Des mers pour eux il entr’ouvrit les eaux ;
D’un aride rocher fit sortir des ruisseaux ;
Il nous donne ses lois, il se donne lui-même :
Pour tant de biens, il commande qu’on l’aime.

LE CHŒUR.

Ô divine, ô charmante loi !
Que de raisons, quelle douceur extrême
D’engager à ce Dieu son amour et sa foi !

UNE AUTRE VOIX, seule.

Vous qui ne connaissez qu’une crainte servile,
Ingrats ! un Dieu si bon ne peut-il vous charmer ?
Est-il donc à vos cœurs, est-il si difficile
Et si pénible de l’aimer ?
L’esclave craint le tyran qui l’outrage,
Mais des enfants l’amour est le partage.
Vous voulez que ce Dieu vous comble de bienfaits,
 : Et ne l’aimer jamais !

TOUT LE CHŒUR.

Ô divine, ô charmante loi !
Ô justice, ô bonté suprême !
Que de raisons, quelle douceur extrême
D’engager à ce Dieu son amour et sa foi !




ACTE SECOND.





Scène première.

JOSABETH, SALOMITH, le chœur.
JOSABETH.

Mes filles, c’est assez ; suspendez vos cantiques :
Il est temps de nous joindre aux prières publiques.
Voici notre heure : allons célébrer ce grand jour,
Et devant le Seigneur paraître à notre tour.


Scène II.

JOSABETH, ZACHARIE, SALOMITH, le chœur.
JOSABETH.

Mais que vois-je ? Mon fils, quel sujet vous ramène ?
Où courez-vous ainsi tout pâle et hors d’haleine ?

ZACHARIE.

Ô ma mère !

JOSABETH.

Ô ma mère ! Eh bien ! quoi ?

ZACHARIE.

Ô ma mère ! Eh bien ! quoi ? Le temple est profané…

JOSABETH.

Comment ?

ZACHARIE.

Comment ? Et du Seigneur l’autel abandonné.

JOSABETH.

Je tremble.
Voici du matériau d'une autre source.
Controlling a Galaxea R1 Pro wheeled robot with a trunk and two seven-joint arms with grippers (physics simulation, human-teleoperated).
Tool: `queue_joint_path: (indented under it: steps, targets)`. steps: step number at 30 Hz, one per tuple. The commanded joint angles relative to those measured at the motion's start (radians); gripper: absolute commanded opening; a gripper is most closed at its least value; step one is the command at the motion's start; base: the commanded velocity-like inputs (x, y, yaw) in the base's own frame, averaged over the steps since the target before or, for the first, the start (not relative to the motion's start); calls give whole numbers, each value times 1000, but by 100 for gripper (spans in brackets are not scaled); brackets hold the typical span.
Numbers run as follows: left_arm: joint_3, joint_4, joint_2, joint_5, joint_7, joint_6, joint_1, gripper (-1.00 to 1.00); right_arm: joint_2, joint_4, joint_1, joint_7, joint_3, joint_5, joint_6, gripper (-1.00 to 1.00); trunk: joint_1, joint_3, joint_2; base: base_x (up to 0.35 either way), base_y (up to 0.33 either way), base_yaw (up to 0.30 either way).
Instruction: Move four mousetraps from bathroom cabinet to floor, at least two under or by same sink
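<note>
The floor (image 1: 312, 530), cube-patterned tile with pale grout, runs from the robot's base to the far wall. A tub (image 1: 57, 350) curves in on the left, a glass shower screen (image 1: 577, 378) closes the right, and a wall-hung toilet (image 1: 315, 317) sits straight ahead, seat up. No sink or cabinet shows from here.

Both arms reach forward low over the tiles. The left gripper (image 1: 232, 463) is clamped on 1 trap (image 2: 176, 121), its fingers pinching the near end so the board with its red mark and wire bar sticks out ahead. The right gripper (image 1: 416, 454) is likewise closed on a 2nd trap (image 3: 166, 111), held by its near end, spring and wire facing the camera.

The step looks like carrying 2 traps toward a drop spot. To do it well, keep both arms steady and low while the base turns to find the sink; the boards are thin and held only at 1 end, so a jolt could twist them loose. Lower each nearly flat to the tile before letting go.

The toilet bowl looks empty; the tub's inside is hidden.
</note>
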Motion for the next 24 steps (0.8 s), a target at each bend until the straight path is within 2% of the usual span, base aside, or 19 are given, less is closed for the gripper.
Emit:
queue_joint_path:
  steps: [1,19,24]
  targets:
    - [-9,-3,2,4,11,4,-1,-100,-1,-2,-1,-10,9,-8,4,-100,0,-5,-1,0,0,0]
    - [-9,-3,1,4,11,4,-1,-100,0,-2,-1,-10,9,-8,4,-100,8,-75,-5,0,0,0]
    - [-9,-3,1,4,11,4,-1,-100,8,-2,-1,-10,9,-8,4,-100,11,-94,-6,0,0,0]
Hâtez-vous d’éclaircir votre mère.

ZACHARIE.

Déjà, selon la loi, le grand prêtre mon père,
Après avoir au Dieu qui nourrit les humains
De la moisson nouvelle offert les premiers pains,
Lui présentait encore entre ses mains sanglantes
Des victimes de paix les entrailles fumantes ;
Debout à ses côtés le jeune Éliacin
Comme moi le servait en long habit de lin ;
Et cependant du sang de la chair immolée
Les prêtres arrosaient l’autel et l’assemblée :
Un bruit confus s’élève, et du peuple surpris
Détourne tout à coup les yeux et les esprits.
Une femme… Peut-on la nommer sans blasphème !
Une femme… C’était Athalie elle-même…

JOSABETH.

Ciel !

ZACHARIE.

Ciel ! Dans un des parvis aux hommes réservé
Cette femme superbe entre, le front levé,
Et se préparait même à passer les limites
De l’enceinte sacrée ouverte aux seuls lévites.
Le peuple s’épouvante, et fuit de toutes parts.
Mon père… Ah ! quel courroux animait ses regards !
Moïse à Pharaon parut moins formidable :
« Reine, sors, a-t-il dit, de ce lieu redoutable,
« D’où te bannit ton sexe et ton impiété.
« Viens-tu du Dieu vivant braver la majesté ? »
La reine alors, sur lui jetant un œil farouche,
Pour blasphémer sans doute ouvrait déjà la bouche.